Internet Draft                                               V. Cavanna 
<draft-cavanna-iscsi-crc-vs-cksum-01.txt>          Agilent Technologies 
Expires September 2001                                    March 2, 2001 
                                                                        
 
                    iSCSI Digests û CRC or Checksum? 
 
 
Status of this Memo 
 
   This document is an Internet-Draft and is in full conformance with 
   all provisions of Section 10 of RFC2026. 
    
   Internet-Drafts are working documents of the Internet Engineering 
   Task Force (IETF), its areas, and its working groups.  Note that 
   other groups may also distribute working documents as Internet-
   Drafts. 
    
   Internet-Drafts are draft documents valid for a maximum of six 
   months and may be updated, replaced, or obsoleted by other documents 
   at any time.  It is inappropriate to use Internet- Drafts as 
   reference material or to cite them other than as "work in progress." 

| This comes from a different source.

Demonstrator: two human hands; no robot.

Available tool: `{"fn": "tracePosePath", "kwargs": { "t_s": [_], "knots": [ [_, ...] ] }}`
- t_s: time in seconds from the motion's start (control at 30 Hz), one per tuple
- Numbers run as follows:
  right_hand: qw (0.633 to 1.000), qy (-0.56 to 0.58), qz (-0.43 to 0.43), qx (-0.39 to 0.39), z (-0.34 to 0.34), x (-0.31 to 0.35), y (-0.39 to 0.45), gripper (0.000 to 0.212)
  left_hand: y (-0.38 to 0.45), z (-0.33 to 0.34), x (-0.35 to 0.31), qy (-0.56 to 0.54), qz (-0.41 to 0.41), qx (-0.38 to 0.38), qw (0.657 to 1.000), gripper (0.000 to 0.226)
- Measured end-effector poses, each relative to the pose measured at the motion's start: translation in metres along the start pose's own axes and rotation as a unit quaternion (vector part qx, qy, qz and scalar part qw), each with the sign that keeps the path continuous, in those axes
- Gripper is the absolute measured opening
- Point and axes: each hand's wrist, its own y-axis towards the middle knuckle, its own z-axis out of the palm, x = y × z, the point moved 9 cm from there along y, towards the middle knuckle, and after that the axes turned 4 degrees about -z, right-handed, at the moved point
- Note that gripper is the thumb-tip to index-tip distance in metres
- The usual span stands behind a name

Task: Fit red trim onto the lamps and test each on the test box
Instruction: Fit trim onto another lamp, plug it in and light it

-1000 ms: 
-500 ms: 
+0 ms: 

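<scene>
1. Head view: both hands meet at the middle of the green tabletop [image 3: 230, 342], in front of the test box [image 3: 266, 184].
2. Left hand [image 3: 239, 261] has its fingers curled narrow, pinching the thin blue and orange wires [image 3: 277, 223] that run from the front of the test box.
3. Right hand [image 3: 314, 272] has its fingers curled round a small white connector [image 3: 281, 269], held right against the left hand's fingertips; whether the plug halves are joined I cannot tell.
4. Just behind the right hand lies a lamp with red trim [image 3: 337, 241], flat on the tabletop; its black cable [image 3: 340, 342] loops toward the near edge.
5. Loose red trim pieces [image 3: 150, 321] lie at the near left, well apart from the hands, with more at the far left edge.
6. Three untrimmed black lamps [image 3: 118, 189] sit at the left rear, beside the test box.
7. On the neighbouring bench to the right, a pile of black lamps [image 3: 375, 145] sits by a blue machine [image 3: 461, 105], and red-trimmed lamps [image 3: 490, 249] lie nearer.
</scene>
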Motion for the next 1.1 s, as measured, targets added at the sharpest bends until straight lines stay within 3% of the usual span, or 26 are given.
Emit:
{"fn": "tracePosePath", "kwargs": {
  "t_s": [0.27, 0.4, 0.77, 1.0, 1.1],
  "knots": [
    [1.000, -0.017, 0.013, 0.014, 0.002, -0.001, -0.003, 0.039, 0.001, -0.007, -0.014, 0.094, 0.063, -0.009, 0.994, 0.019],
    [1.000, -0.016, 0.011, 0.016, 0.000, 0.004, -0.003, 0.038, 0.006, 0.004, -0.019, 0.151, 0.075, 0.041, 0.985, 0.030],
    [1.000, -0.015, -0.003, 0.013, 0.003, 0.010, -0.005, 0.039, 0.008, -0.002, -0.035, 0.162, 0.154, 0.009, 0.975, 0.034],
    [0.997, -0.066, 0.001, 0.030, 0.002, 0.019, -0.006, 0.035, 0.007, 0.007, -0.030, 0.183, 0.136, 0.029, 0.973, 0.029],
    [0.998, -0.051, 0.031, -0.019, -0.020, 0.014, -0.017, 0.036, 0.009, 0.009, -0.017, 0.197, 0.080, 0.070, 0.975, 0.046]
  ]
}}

   The list of current Internet-Drafts can be accessed at 
   http://www.ietf.org/ietf/1id-abstracts.txt 
   The list of Internet-Draft Shadow Directories can be accessed at 
   http://www.ietf.org/shadow.html. 
    
Copyright Notice 
    
   Copyright (C) Agilent Technologies (2001). All Rights Reserved. 
    
    
1. Abstract 
    
   The iSCSI working group is currently considering the method of 
   protecting iSCSI messages from errors. This I-D presents a proposal 
   to use the Fletcher-32 checksum algorithm or some variant of it 
   rather than Adler-32; if we must use CRC, to make it CRC32 (or 
   CRC32Q) rather than CRC64. 
    
    
2. Introduction 
    
   The iSCSI I-D proposes using a 64 bit CRC to protect the header and 
   payload of the iSCSI message. The overhead and complexity of a 64 
   bit CRC seems inappropriate for the type of errors from which the 
   iSCSI message needs protection. In fact a 32-bit checksum seems 
   adequate for our purposes. 
 
   This document proposes using a 32 bit Fletcher-32 checksum rather 
   than a 64 bit CRC and offers some justification. 
    

Cavanna                                                       [Page 1]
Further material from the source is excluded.